_Action item:_
Every line from the start of the listing below through the line that contains "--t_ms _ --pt" is to be reproduced word for word.

_Data:_
────────
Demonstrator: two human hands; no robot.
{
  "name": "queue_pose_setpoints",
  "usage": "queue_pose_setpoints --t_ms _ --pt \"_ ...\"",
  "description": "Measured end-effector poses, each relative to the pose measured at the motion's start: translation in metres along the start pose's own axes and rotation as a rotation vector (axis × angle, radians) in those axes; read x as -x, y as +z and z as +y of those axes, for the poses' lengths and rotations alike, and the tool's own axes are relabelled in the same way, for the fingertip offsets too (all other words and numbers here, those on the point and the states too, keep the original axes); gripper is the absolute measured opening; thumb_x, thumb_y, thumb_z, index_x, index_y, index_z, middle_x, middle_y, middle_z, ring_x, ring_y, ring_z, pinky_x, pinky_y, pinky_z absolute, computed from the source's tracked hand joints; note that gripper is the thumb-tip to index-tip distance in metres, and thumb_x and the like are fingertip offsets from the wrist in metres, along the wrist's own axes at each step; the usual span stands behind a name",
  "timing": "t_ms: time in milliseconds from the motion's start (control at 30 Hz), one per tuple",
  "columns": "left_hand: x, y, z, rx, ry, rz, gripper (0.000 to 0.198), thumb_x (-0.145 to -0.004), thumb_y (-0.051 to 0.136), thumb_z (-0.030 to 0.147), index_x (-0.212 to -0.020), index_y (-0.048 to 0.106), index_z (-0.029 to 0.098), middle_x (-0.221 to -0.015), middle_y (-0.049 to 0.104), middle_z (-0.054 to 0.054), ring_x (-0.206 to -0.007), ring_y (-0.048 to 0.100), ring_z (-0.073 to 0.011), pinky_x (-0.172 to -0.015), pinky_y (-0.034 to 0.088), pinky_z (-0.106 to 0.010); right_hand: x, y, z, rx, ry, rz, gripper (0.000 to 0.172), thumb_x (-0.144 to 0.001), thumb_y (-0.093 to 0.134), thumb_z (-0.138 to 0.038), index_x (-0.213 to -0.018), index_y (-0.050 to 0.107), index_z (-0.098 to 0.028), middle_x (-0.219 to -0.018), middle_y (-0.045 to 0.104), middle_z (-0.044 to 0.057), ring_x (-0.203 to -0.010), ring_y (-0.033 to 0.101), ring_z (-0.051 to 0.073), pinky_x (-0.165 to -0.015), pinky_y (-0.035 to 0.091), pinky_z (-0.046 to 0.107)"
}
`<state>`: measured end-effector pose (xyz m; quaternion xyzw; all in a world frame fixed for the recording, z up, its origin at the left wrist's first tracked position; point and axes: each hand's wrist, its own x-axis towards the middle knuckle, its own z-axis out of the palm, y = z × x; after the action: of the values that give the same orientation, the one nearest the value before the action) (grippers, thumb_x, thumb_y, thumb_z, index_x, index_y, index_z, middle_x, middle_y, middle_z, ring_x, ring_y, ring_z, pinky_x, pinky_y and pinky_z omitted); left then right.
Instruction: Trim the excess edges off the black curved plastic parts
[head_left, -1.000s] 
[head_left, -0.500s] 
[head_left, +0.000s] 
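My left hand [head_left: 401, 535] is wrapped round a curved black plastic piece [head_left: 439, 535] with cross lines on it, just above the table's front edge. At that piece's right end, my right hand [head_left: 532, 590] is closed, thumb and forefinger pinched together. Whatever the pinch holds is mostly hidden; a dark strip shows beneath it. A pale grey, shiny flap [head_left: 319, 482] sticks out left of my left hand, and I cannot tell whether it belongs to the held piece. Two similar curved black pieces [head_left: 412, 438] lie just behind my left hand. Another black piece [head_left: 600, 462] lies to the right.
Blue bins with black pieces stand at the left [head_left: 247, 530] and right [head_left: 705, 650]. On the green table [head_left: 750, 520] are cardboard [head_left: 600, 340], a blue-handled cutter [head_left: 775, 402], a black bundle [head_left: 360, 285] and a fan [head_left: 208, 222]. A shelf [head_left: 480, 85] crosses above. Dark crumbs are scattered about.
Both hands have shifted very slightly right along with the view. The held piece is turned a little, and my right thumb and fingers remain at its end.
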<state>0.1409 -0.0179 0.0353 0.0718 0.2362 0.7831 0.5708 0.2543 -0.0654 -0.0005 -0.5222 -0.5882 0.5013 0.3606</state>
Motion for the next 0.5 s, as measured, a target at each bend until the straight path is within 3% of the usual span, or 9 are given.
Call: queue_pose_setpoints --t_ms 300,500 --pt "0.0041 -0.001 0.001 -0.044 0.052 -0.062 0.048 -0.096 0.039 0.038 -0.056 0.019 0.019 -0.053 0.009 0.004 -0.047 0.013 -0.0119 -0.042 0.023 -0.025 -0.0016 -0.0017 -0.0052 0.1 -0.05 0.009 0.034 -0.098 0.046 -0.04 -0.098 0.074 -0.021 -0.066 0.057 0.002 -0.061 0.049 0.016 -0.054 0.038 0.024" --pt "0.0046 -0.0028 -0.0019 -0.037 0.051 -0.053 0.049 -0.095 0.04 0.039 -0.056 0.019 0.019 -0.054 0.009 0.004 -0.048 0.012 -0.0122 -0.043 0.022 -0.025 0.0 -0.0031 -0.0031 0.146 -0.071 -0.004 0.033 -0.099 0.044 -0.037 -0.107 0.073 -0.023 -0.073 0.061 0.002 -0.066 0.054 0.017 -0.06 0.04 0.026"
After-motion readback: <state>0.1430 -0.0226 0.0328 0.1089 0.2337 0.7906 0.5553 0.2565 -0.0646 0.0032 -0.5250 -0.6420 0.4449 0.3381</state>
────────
_Answer to the exercise:_
Demonstrator: two human hands; no robot.
{
  "name": "queue_pose_setpoints",
  "usage": "queue_pose_setpoints --t_ms _ --pt \"_ ...\"",

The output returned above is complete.